Le chiffre de 12 % de différence de coût sur la masse salariale circule, sans qu’il soit sourcé. Après expertise, il correspond en réalité à une différence de modèle d’entreprise, dans la mesure où les entreprises intérimaires mutualisent le financement des périodes d’intermission, là où les ETTP sont tenues légalement d’assurer elles-mêmes le salaire horaire de la dernière mission du salarié, ce qui représente, dans la majorité des cas, plus que le salaire minimum prévu dans le cas de l’intérim.

En somme, nous avons entendu les inquiétudes, parfois légitimes, que suscitait le CDIE, mais nous pensons qu’un travail de bonne foi des parties prenantes peut dissiper les réserves qui demeurent. Il convient, dans le nouveau régime expérimental créé, de rester vigilant, tant sur son déploiement par les ETTP que sur l’accompagnement des services de l’État.

Une première perspective consisterait à établir une convention collective de branche pour le secteur du travail à temps partagé ou, à défaut, à le raccrocher à une branche existante.

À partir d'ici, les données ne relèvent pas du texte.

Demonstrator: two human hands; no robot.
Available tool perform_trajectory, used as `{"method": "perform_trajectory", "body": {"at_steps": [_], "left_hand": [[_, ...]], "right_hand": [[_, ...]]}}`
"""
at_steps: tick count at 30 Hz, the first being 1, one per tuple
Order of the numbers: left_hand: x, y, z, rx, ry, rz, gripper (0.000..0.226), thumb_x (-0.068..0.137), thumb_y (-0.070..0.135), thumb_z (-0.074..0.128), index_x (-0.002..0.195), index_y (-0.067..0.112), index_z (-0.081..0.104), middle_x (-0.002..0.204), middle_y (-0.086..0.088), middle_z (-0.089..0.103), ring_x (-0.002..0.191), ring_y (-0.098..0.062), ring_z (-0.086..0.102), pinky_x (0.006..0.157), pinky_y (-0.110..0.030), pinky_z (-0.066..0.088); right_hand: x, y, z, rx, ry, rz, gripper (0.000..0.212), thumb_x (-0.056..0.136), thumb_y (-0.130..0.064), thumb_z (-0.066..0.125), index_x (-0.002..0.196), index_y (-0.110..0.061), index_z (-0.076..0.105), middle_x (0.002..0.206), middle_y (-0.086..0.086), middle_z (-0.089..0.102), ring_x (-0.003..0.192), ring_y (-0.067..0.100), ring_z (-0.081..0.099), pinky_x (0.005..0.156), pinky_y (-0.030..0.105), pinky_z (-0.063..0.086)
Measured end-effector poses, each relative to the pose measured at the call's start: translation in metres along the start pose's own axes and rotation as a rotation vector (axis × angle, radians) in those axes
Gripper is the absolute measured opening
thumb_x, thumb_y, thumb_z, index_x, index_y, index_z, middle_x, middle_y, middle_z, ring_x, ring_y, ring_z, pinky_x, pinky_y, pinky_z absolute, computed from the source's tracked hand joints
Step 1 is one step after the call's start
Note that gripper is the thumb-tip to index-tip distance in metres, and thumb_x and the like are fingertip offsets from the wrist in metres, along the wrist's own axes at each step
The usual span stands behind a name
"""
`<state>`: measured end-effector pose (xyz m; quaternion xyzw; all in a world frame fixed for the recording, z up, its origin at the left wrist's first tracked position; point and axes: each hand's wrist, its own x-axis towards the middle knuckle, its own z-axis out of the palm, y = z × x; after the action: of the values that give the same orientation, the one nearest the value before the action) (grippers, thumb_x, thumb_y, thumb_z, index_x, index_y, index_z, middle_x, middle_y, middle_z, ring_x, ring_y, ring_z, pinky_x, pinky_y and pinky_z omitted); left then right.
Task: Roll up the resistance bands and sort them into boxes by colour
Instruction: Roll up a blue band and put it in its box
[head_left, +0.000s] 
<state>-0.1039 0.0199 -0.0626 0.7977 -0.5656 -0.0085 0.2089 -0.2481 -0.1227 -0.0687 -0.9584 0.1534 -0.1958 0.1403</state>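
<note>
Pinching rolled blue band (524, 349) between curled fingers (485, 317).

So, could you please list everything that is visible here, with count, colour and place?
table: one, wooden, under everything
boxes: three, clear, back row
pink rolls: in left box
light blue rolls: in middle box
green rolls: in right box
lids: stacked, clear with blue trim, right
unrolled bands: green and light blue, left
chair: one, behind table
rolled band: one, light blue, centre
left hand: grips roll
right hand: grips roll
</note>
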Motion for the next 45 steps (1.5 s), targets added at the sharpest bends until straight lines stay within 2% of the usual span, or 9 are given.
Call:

Dans l’attente, cela ne signifie pas que les salariés en CDIE ne bénéficient pas d’actions en matière de prévoyance ou d’abondement supplémentaire en faveur de la formation. Cependant, ces garanties relèvent d’accords d’entreprise et sont donc moins homogènes, ce qui pose des difficultés, madame la ministre ; nous aurons l’occasion d’y revenir au cours des débats.

De même, il serait pertinent de conclure une convention avec un opérateur de compétences, afin de sécuriser juridiquement les abondements au CPF que les ETTP effectuent.

Afin de parvenir à ces deux évolutions, les partenaires sociaux doivent se mettre à la table des négociations, mais un accompagnement par les services de l’État est également souhaitable. De même, les services déconcentrés de l’État devront assurer un suivi statistique robuste et un contrôle précis des ETTP, afin de permettre une meilleure évaluation au terme de l’expérimentation.

Pour conclure, le CDIE me semble une mesure novatrice pour un public fragilisé sur le marché du travail. Il offre des souplesses aux entreprises dans un environnement économique incertain et permet d’éviter le risque de permittence des personnes les plus éloignées de l’emploi.

Il conviendra par ailleurs de nous pencher sur le CDI intérimaire – j’y reviendrai lors de la discussion des amendements –, ainsi que sur les difficultés juridiques que le secteur rencontre, mais c’est un autre sujet que nous aborderons également tout à l’heure.

Mes chers collègues, en ce qui concerne l’expérimentation du CDIE, la commission vous invite à adopter ce texte sans modification. (Applaudissements sur les travées des groupes RDPI, INDEP et Les Républicains.)